The theatrical adaptation primarily focuses on Rachel’s story. It premiered in the UK in 2018 and has since been widely performed, but reviews have been mixed.
It’s refreshing to see this audacious attempt to stage a contemporary psychological thriller, quite rare these days with schedules so jam-packed with musicals.
And the Court Theater does a good job.
The excellent set cleverly slides you between no less than six different locations.

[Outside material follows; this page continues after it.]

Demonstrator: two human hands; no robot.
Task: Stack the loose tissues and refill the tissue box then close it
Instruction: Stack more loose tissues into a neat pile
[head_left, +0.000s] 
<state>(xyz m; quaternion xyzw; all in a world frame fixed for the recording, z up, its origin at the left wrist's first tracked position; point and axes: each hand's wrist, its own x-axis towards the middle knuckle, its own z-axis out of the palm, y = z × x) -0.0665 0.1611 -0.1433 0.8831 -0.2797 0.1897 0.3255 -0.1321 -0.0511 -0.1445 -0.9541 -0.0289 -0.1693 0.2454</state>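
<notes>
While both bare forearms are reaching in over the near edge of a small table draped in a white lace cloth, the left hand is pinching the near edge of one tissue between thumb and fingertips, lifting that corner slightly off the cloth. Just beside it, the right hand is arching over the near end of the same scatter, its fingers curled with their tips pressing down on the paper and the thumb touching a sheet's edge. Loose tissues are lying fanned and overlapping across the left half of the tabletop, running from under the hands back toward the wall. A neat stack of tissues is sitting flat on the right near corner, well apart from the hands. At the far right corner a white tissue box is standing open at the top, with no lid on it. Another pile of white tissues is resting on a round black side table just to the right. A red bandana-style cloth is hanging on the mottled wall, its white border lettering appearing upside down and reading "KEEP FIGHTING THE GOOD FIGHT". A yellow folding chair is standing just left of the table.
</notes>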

The audio-visual design is highly evocative, with the clanking of trains ubiquitous, projections of a haunted Rachel, and the chilling sound of breaking glass in an underpass – the scene at the heart of the crime that Rachel doesn’t remember.
The cast is competent and endearing.
Renee Lyons (Rachel) is very believable as a drunk obsessed with other people’s lives and brings much-needed humor and energy to a lost and troubled character.
Kira Josephson shines as Megan and delivers one of the most emotional scenes of the night.
Emma Katene delivers an authentic performance as Anna but doesn’t have enough time to develop the character.
James Kupa (Scott Hipwell) and Ahmed Youssef (Kamal Abdic) put in solid performances.
Cameron Douglas struggles to bring depth and nuance to Tom Watson’s character – he’s disappointed with a rushed ending.
The main problem is not the production but the material. It was never a natural fit to adapt to the theater, as much of the action is told through the thoughts of the characters, and Rachel is an unreliable narrator.
In this piece, we only have the characters’ actions and dialogue with each other to continue.
The script itself is clunky and the action oddly paced. The book’s key turning points and accomplishments, which bring the audience to the twists and turns of Rachel’s journey, are either missing or skipped over too quickly.
And too many revelations occur at the end of the piece.
However, if you like psychological thrillers, and maybe you don’t know the plot yet, or have forgotten about it, you’ll like The Girl on the Train.
There are plenty of suspense, drama and humor to keep you engaged, and the Court Theater once again provides an enjoyable evening.
- The Girl on the Train opened at the Court Theater on Saturday and will run until June 25.